▶ [WHAT YOU ARE ASKED TO DO]:
Take the lines below beginning at the line that has "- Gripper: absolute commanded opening" and stopping after the line that has "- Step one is", and print them exactly as they are, with no other lines.

++++ INFORMATION SUPPLIED

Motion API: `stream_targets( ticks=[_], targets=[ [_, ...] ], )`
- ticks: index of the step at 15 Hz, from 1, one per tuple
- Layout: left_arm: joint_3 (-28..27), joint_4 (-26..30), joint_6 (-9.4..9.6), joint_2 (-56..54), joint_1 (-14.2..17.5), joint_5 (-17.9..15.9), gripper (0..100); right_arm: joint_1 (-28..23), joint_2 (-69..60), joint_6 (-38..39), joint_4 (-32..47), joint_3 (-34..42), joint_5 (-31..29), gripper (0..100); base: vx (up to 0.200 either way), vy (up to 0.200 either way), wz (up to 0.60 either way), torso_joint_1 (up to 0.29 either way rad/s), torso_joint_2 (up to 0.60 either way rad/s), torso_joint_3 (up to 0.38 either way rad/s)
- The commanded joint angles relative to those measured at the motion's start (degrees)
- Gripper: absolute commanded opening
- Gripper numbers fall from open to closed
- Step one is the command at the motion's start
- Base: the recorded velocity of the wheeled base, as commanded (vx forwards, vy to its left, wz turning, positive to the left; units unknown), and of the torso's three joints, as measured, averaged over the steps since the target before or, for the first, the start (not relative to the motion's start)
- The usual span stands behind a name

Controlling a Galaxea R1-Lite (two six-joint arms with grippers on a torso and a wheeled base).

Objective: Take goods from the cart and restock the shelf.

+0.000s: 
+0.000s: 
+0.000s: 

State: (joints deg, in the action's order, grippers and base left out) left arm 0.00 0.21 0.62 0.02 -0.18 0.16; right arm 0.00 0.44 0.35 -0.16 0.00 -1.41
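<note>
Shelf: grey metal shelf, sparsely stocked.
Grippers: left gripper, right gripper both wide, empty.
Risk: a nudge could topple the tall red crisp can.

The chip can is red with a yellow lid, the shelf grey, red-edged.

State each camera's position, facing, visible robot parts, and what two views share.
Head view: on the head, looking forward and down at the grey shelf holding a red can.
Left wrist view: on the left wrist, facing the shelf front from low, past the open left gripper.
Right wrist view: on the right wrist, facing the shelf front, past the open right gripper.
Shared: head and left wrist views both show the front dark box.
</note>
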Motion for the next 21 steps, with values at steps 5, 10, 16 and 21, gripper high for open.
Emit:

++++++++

▶ [SOLUTION FOR THIS EXERCISE]:
- Gripper: absolute commanded opening
- Gripper numbers fall from open to closed
- Step one is the command at the motion's start

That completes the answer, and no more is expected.